Economic Action Plan, Kingston, OntarioThis morning I went hiking with my two fierce creatures at Lemoine Point – a fantastic and little known hiking area just west of the airport.  On my way towards the point, I noticed a few signs proclaiming the presence of Canada’s Economic Action Plan.  I could not read what each project entailed, and so, upon returning home I searched the interwebs to do a quick investigation.

According to the Canada Economic Action Plan website, a few projects in Kingston have qualified for stimulus funding, and thus, presumably they are being ‘fast tracked’ for completion.  Otherwise, very little information is available on the City of Kingston’s website,  save for a couple of reports to council that mention stimulus funding.  Specifically, the report to council from the meeting on September 15th notes that $60 million was requested from the Infrastructure Stimulus Fund, while only $21 million was actually granted for use on projects such as the John Counter Blvd expansion.   This got me thinking, assuming you agree that stimulus funds are a necessary evil of the recession, which projects should be funded in the Limestone City?  Are the projects identified by Kingston City Council at the top of your priority list?

Cross posted at juniorannex.  Special thanks to M.Gifford for today’s image of the Action Plan signage.

4 thoughts on “Economic Action Plan for Kingston

  • I think it's great that the government wants to provide funds under the "Canada's Economic Action Plan" banner to improve Kingston's infrastructure but I always have this fishy feeling whenever I see the commercials on television and the signage around the city. Isn't it a bit odd that we have to be sold on the idea of a plan to stimulate our economy? I'm not interested in getting into a political partisan discussion here but I thought I would voice my concern to see if anyone else feels similarly and perhaps figure out why we do.

    That said, expanding John Counter Blvd would be beneficial for me to get around the city when travelling west to east (which is the majority of my travel). Improvements to the Montreal Centre are badly needed (I have often thought that's a bit of an embarrassing facility). Funding for the Queen's Centre for Performing Arts will probably bring more jobs to Kingston which is certainly welcome. I do wish that there was more funding being provided not only in Kingston but across Canada to projects that will help to develop Canada's green economy so that we can become a world leader in that industry.

  • The feeling I had after looking at the rather scarce signs dotted around the city, and having scanned city council minutes was one of low expectations. I rather hoped that the City would have had considerably more projects worthy of infrastructure stimulus funding than those it put forward.
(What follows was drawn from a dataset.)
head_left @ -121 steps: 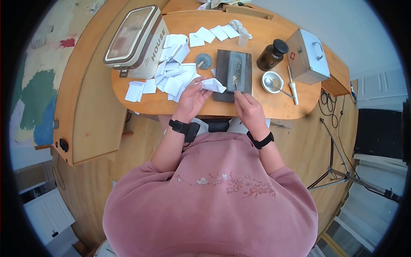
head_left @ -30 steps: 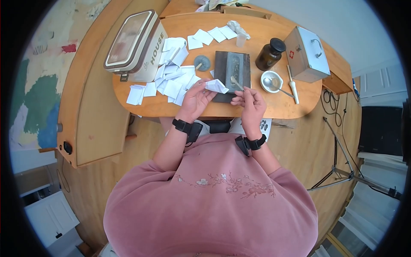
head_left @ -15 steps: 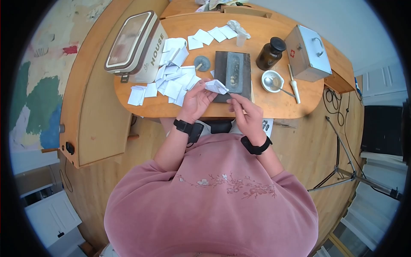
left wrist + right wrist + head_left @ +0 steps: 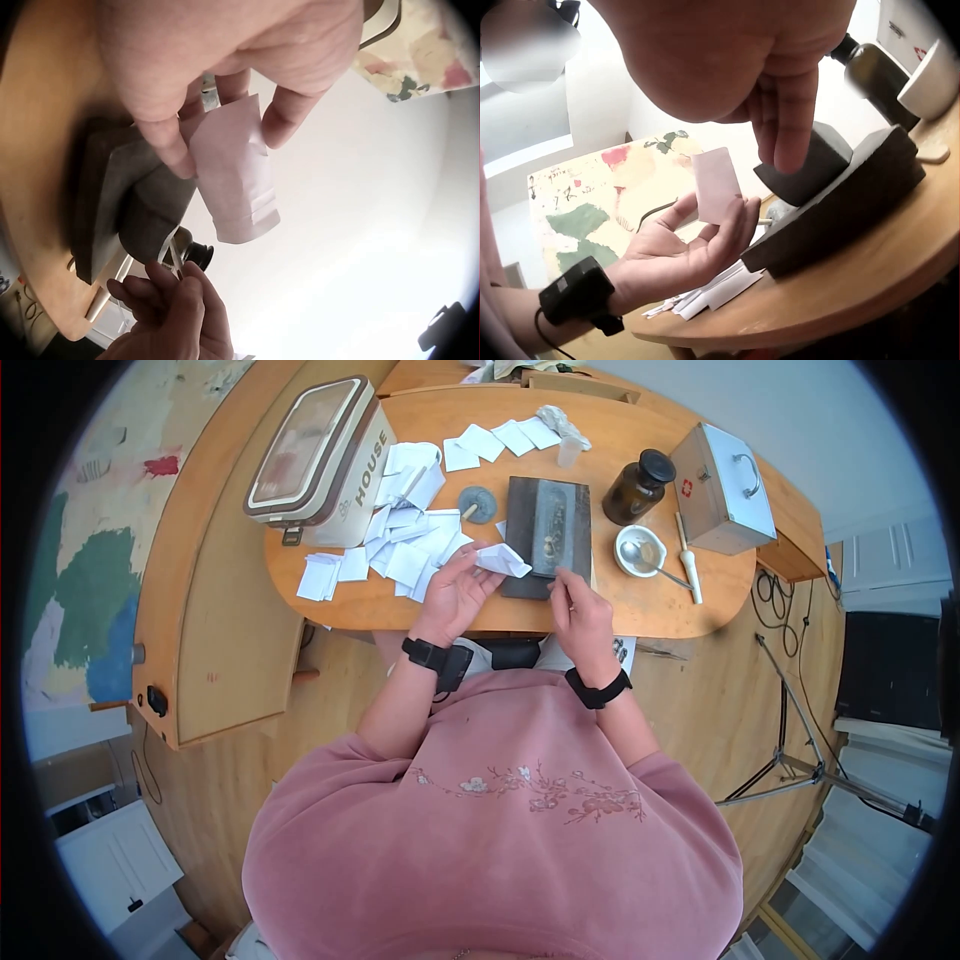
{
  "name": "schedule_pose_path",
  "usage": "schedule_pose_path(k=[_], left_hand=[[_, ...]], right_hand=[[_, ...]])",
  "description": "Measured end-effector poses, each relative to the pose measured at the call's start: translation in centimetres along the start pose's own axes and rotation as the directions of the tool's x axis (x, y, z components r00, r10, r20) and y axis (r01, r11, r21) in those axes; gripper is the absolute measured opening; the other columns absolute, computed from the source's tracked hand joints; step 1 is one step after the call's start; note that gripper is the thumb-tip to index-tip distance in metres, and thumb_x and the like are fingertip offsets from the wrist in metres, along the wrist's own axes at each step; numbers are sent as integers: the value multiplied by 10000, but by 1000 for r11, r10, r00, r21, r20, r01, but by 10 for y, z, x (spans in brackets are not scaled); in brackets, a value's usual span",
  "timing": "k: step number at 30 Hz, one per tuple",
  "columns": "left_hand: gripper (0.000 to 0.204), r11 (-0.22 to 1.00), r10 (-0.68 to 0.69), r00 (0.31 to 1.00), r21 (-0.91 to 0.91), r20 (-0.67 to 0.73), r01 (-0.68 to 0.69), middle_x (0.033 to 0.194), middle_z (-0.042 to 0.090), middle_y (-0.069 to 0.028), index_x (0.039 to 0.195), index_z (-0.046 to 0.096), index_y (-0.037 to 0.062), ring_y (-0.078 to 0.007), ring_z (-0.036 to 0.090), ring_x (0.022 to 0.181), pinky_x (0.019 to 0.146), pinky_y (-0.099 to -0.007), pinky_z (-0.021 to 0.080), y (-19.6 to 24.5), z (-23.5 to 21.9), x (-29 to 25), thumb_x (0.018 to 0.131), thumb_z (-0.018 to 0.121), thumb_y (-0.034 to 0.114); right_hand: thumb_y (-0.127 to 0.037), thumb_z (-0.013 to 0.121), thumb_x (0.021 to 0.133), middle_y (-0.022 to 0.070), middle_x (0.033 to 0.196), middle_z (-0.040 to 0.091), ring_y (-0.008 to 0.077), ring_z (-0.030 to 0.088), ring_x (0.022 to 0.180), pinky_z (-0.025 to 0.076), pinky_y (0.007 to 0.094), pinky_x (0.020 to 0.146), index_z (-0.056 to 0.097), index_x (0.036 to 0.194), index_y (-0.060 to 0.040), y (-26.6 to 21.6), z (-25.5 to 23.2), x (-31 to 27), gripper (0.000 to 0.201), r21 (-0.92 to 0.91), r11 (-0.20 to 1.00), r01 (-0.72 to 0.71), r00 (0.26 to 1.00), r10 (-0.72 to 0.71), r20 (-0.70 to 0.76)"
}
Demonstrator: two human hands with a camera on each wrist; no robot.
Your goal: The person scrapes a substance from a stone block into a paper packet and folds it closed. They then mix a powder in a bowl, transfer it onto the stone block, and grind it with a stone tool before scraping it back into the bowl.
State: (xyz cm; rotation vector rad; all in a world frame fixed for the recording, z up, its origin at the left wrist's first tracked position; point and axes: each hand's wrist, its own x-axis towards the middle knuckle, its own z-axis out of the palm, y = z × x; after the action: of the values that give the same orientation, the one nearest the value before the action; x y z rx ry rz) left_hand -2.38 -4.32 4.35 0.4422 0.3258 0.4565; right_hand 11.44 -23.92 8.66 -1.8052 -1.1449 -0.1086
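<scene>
My left hand [image 4: 454, 600] holds a folded white paper packet [image 4: 502, 560] between thumb and fingers, just left of the dark block's near end. In the left wrist view the packet [image 4: 234, 172] shows a folded band along its lower end. My right hand [image 4: 583, 618] pinches a thin light-coloured stick-like tool [image 4: 176, 256] over the near edge of the block; its far end is hidden. The dark block [image 4: 520, 510] has a long grey trough [image 4: 552, 505] with yellowish bits in it.
Left lie many loose paper packets [image 4: 405, 565] beside a lidded box [image 4: 335, 480]. A grey disc [image 4: 480, 500] with a short wooden handle is behind the packet. Right stand a brown jar [image 4: 632, 500], a white bowl [image 4: 628, 560] with a spoon, a white stick [image 4: 690, 570] and a metal case [image 4: 715, 490].
My right hand went from over the trough to the packet's mouth, then back right to the trough's near end, its fingers drawn closer together. My left hand has stayed almost still with the packet.
</scene>
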Motion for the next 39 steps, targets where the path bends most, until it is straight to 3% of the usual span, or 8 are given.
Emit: schedule_pose_path(k=[5, 11, 15, 21, 27, 29, 32, 39], left_hand=[[277, 1000, 1, 1000, 11, -4, -1, 1385, 694, -144, 1358, 638, 28, -297, 660, 1350, 1252, -501, 511, -1, 0, 0, 1119, 665, 167], [226, 997, -12, 1000, 76, -20, 14, 1363, 715, -114, 1313, 677, 36, -253, 675, 1335, 1243, -460, 520, -1, 10, 5, 1135, 663, 174], [211, 996, -9, 1000, 87, 5, 9, 1350, 723, -113, 1301, 691, 41, -250, 679, 1331, 1243, -460, 520, -2, 8, 10, 1142, 653, 173], [284, 995, -7, 1000, 103, 0, 7, 1382, 703, -126, 1382, 659, 22, -264, 667, 1350, 1265, -471, 509, -3, 8, 11, 1157, 625, 191], [292, 997, -29, 999, 77, 25, 27, 1372, 713, -133, 1378, 661, 25, -265, 674, 1334, 1243, -465, 520, -4, 9, 11, 1149, 638, 205], [292, 998, -31, 999, 62, 28, 29, 1360, 716, -132, 1379, 660, 28, -268, 672, 1342, 1241, -465, 521, -3, 8, 11, 1147, 640, 203], [291, 998, -15, 1000, 68, 23, 14, 1370, 712, -135, 1378, 659, 25, -275, 670, 1351, 1245, -474, 519, -1, 5, 9, 1143, 641, 196], [330, 997, -3, 1000, 73, -21, 4, 1401, 695, -145, 1409, 642, 5, -292, 658, 1372, 1273, -500, 492, 1, 0, 9, 1138, 644, 194]], right_hand=[[-78, 661, 1136, 178, 1026, 852, 197, 836, 873, 661, 331, 798, 718, 1233, 50, -17, 12, -2, 171, 413, 826, -383, 916, 398, 53], [-108, 603, 1183, 198, 1075, 825, 220, 821, 879, 691, 347, 852, 672, 1253, 83, -1, 18, -1, 214, 795, 454, -402, 807, 586, 73], [-117, 598, 1188, 222, 1093, 812, 230, 817, 884, 706, 368, 848, 666, 1265, 87, 4, 11, 1, 228, 816, 392, -424, 756, 649, 81], [-105, 599, 1186, 209, 1090, 821, 225, 817, 887, 703, 361, 843, 676, 1276, 82, -9, -10, -2, 221, 803, 436, -406, 812, 575, 98], [-48, 641, 1146, 160, 1067, 847, 175, 815, 877, 667, 325, 804, 722, 1265, 56, -22, -17, 1, 178, 523, 799, -295, 955, 257, 146], [-10, 688, 1088, 184, 1031, 832, 257, 824, 860, 656, 370, 786, 726, 1256, 42, -20, -21, 5, 180, 261, 963, -73, 994, 91, -58], [21, 716, 1033, 216, 999, 801, 383, 796, 869, 637, 436, 770, 724, 1232, 27, -6, -25, 14, 199, 54, 998, -42, 999, 42, -6], [3, 699, 1041, 244, 1001, 773, 465, 740, 860, 613, 478, 748, 712, 1203, 18, 5, -13, 19, 164, -74, 997, -37, 994, 44, 97]])
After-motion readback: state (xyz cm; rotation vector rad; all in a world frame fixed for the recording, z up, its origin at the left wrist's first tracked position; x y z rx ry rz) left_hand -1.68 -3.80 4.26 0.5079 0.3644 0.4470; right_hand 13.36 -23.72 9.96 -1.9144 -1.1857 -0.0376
It’s not as if there aren’t a few roads that couldn’t use fixing – or recreation facilities (soccer pitches, swimming pools) which could use upgrades. Anyway whether or not one is for stimulus injects, surely our council could have come up with a bit more in the way of projects worthy of consideration.

    My picks: parks and recreation facilities – new or upgrades…

    cheers, junior

  • @skevbo I think you meant to say Memorial Centre rather than Montreal Centre…unless you are talking about the Megaffin Park Arena off of Montreal Street. Both have seen better days.

    Call me crazy, but I think that these Action Plan signs are a farce. The government is funnelling stimulus money into shovel ready projects, so unless your park, recreation facility or other essential upgrade was already in the works, it’s won’t happen as a part of the Action Plan. Sure they’re spending more money, and some of it might be in the right places, but in the end, it won’t make a dent in creating enough jobs, or addressing real infrastructure deficiencies. The only people benefiting from the Action Plan are the folks creating and putting up the signs.

  • @Harvey Yes, I totally meant the Memorial Centre! I get the same feeling as you, these were projects already in mind before the recession. For the most part I fail to see how jobs are being created other than in construction.

    One of the projects listed for downtown Kingston is to make the “Customs building” more accessible (actually it’s listed twice). That’s a nice idea for people who have difficulty accessing buildings, but is that an effective way to stimulate the economy?